What the task requires: Check every line of the material for the word "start". Copy those that have it.

**** Stored data ****

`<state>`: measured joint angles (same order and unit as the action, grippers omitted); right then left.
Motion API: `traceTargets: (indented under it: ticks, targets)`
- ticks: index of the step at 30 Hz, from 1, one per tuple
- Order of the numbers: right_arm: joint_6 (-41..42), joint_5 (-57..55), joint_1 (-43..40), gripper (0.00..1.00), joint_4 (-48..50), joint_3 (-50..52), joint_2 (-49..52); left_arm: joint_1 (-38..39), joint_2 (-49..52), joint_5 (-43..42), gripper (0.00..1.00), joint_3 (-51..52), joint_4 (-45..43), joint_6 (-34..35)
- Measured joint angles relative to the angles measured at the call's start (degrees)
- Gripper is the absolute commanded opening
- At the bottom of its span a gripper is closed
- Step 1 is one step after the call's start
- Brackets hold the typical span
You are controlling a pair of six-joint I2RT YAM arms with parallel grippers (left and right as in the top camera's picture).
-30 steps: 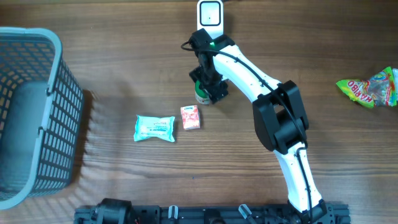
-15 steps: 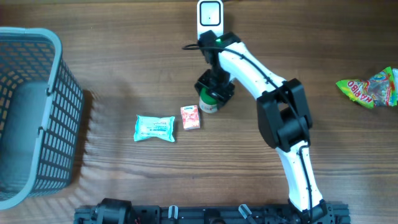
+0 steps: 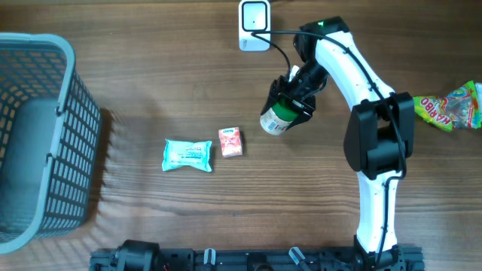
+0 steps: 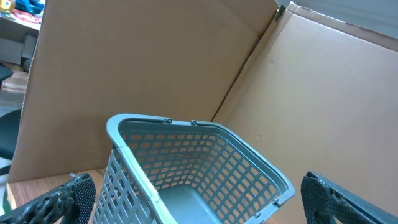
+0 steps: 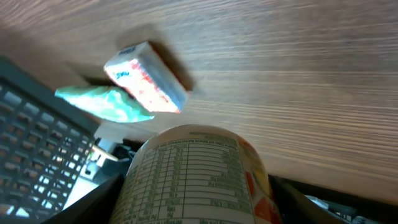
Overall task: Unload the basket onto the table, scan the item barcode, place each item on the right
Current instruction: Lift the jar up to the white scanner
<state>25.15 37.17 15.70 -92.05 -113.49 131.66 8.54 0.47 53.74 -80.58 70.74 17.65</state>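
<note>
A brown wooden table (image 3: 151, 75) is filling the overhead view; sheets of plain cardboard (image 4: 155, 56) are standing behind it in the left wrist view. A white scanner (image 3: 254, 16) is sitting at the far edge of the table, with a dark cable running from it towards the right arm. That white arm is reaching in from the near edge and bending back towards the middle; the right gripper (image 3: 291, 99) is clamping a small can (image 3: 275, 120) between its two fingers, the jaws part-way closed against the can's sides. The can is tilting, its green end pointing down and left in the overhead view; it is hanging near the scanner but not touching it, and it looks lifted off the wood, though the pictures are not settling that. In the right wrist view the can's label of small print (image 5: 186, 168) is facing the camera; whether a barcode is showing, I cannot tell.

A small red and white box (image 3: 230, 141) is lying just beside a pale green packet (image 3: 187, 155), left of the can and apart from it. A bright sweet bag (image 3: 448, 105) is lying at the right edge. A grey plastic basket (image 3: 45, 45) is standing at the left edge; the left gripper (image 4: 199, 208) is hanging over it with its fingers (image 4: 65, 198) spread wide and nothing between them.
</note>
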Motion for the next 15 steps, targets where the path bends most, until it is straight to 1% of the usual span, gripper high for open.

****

Task result:
- Measured joint angles relative to the angles measured at the call's start (degrees)
- Step 1 is one step after the call's start

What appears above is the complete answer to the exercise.